I was looking into this and although I found that creating a custom object manager for limiting the number of rows returned works for the initial query, and even though it still returns a QuerySet, we cannot used it.

class MediaManager(models.Manager):
    def get_queryset(self):
        return super().get_queryset()[:5]  # example number

The documentation says:

Further filtering or ordering of a sliced queryset is prohibited due to the ambiguous nature of how that might work.

We have to resort to being alert to possible queries that can get out of control. We also can't remove the sort statements because they are used in admin views. If anyone has any alternatives I'd be happy to hear them. For now, I'm closing this issue.

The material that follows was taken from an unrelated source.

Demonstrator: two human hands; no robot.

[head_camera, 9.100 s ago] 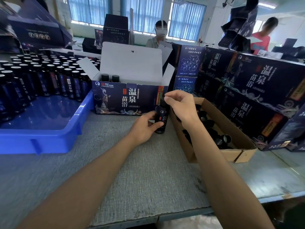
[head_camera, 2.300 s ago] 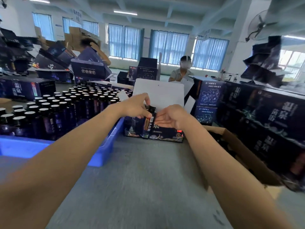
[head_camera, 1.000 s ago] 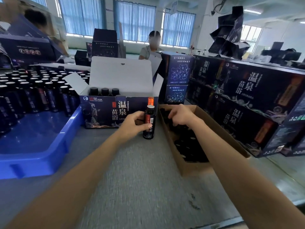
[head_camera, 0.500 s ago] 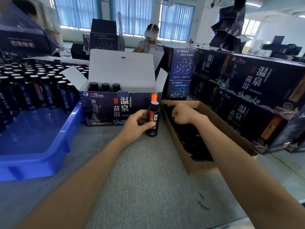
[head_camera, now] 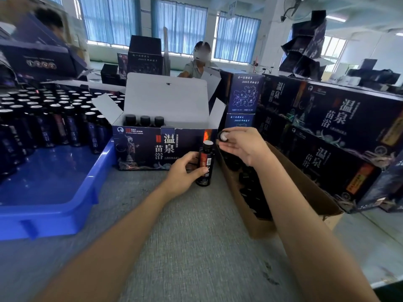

krysal avatar Nov 18 '24 23:11 krysal

@krysal the only alternative I can think of that would accomplish this is to subclass QuerySet and enforce a limit in _fetch_all... or use it to set a custom subclass of ModelIterable onto QuerySet._iterable_class and check that the queryset.query has limits set in ModelIterable.__init__. Neither seem optimal, and I'm not sure what the side effects would be. Without interfering with existing library code, you could also log an error message when no limit is set on those models rather than prevent it altogether, so maintainers can easily identify when it happens. Otherwise, unless there are plans to implement query monitoring to alert on long queries (and maybe auto-kill them), it's probably prudent to put some kind of check in place to prevent it.